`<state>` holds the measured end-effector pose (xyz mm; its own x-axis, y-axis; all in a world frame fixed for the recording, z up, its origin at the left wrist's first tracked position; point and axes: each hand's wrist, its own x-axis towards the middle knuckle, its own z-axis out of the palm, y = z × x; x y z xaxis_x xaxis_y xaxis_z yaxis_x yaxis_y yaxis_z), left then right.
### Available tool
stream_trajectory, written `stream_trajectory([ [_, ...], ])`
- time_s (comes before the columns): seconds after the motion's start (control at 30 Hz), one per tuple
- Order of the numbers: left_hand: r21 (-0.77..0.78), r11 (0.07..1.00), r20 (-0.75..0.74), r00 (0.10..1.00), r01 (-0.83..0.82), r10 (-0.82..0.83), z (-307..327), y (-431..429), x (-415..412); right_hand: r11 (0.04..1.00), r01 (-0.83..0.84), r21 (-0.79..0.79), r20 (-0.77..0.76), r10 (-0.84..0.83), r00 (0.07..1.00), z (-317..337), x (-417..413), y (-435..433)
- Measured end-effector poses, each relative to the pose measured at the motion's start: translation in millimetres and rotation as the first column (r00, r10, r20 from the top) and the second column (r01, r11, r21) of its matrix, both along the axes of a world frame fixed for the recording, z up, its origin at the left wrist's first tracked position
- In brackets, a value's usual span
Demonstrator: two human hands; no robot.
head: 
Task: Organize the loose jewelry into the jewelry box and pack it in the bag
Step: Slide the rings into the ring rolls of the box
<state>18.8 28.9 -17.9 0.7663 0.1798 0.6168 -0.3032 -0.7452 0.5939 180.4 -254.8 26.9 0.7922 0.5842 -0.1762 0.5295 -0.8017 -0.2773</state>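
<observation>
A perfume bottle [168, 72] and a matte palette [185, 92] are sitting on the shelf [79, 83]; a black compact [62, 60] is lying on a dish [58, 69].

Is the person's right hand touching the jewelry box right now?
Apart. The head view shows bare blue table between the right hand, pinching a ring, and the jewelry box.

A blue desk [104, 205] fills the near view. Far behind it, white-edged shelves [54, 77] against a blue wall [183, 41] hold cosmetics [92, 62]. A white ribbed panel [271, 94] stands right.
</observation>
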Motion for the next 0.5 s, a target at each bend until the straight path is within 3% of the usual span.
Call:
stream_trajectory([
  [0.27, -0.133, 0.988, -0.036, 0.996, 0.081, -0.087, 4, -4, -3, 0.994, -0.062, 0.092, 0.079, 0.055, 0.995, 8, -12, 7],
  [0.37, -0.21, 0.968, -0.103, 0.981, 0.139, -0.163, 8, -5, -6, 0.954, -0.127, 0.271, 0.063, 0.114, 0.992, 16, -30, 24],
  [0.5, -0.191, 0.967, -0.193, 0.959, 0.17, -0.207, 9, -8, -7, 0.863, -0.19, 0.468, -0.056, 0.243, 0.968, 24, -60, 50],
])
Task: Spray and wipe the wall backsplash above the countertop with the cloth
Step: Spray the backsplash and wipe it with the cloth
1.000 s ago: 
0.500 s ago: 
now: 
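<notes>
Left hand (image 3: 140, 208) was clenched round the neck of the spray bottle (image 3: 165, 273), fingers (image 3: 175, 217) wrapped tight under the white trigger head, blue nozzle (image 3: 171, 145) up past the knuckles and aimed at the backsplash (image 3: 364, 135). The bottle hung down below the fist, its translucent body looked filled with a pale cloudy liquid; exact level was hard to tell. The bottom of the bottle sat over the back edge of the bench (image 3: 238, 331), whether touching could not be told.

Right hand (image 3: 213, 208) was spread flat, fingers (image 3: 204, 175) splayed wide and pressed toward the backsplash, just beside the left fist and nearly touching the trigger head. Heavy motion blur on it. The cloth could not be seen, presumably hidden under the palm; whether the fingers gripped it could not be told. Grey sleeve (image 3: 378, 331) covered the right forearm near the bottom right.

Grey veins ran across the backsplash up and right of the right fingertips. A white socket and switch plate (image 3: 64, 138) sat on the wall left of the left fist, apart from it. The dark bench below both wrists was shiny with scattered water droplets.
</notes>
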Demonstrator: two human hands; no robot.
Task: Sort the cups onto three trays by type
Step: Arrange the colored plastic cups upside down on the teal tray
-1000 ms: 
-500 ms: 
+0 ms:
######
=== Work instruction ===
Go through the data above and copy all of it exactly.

=== Answer to this problem ===
`<state>` holds the measured end-effector pose (xyz mm; its own x-axis, y-axis; all in a world frame fixed for the recording, z up, its origin at the left wrist's first tracked position; point and axes: each hand's wrist, its own x-axis towards the middle knuckle, its own z-axis out of the palm, y = z × x; x y z xaxis_x xaxis_y xaxis_z yaxis_x yaxis_y yaxis_z), left then right.
### Available tool
stream_trajectory, written `stream_trajectory([ [_, ...], ])`
- time_s (comes before the columns): seconds after the motion's start (control at 30 Hz), one per tuple
- Order of the numbers: left_hand: r21 (-0.77..0.78), r11 (0.07..1.00), r20 (-0.75..0.74), r00 (0.10..1.00), r01 (-0.83..0.82), r10 (-0.82..0.83), z (-307..327), y (-431..429), x (-415..412); right_hand: r11 (0.04..1.00), r01 (-0.83..0.84), r21 (-0.79..0.79), r20 (-0.77..0.76), r10 (-0.84..0.83), r00 (0.07..1.00), z (-317..337), x (-417..413), y (-435..433)
- Measured end-effector poses, each relative to the pose measured at the motion's start: translation in millimetres and rotation as the first column (r00, r10, r20 from the top) and the second column (r01, r11, r21) of its matrix, both along the axes of a world frame fixed for the recording, z up, its origin at the left wrist's first tracked position
- In brackets, a value's usual span
Demonstrator: two human hands; no robot.
head: 
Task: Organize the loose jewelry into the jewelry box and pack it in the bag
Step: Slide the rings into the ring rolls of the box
<state>18.8 28.9 -17.9 0.7663 0.1798 0.6168 -0.3032 -0.7452 0.5939 180.4 -254.8 26.9 0.7922 0.5842 -0.1762 0.5295 -0.8017 -0.2773</state>
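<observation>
A perfume bottle [168, 72] and a matte palette [185, 92] are sitting on the shelf [79, 83]; a black compact [62, 60] is lying on a dish [58, 69].

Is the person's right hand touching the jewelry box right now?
Apart. The head view shows bare blue table between the right hand, pinching a ring, and the jewelry box.

A blue desk [104, 205] fills the near view. Far behind it, white-edged shelves [54, 77] against a blue wall [183, 41] hold cosmetics [92, 62]. A white ribbed panel [271, 94] stands right.
</observation>
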Motion for the next 0.5 s, a target at each bend until the straight path is within 3% of the usual span.
Call:
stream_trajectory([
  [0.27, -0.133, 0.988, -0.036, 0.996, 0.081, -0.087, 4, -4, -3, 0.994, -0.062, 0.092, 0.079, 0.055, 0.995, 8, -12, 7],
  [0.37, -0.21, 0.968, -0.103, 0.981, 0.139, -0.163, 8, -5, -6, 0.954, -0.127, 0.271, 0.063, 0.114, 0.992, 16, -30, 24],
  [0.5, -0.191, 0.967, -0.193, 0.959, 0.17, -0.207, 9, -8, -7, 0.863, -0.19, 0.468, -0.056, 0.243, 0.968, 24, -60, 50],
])
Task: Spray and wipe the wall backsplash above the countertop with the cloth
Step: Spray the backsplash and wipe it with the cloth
1.000 s ago: 
0.500 s ago: 
now: 
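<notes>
Left hand (image 3: 140, 208) was clenched round the neck of the spray bottle (image 3: 165, 273), fingers (image 3: 175, 217) wrapped tight under the white trigger head, blue nozzle (image 3: 171, 145) up past the knuckles and aimed at the backsplash (image 3: 364, 135). The bottle hung down below the fist, its translucent body looked filled with a pale cloudy liquid; exact level was hard to tell. The bottom of the bottle sat over the back edge of the bench (image 3: 238, 331), whether touching could not be told.

Right hand (image 3: 213, 208) was spread flat, fingers (image 3: 204, 175) splayed wide and pressed toward the backsplash, just beside the left fist and nearly touching the trigger head. Heavy motion blur on it. The cloth could not be seen, presumably hidden under the palm; whether the fingers gripped it could not be told. Grey sleeve (image 3: 378, 331) covered the right forearm near the bottom right.

Grey veins ran across the backsplash up and right of the right fingertips. A white socket and switch plate (image 3: 64, 138) sat on the wall left of the left fist, apart from it. The dark bench below both wrists was shiny with scattered water droplets.
</notes>
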Demonstrator: two human hands; no robot.
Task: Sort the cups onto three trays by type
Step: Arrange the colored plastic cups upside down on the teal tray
-1000 ms: 
-500 ms: 
+0 ms:

That completes the answer, and no more is expected.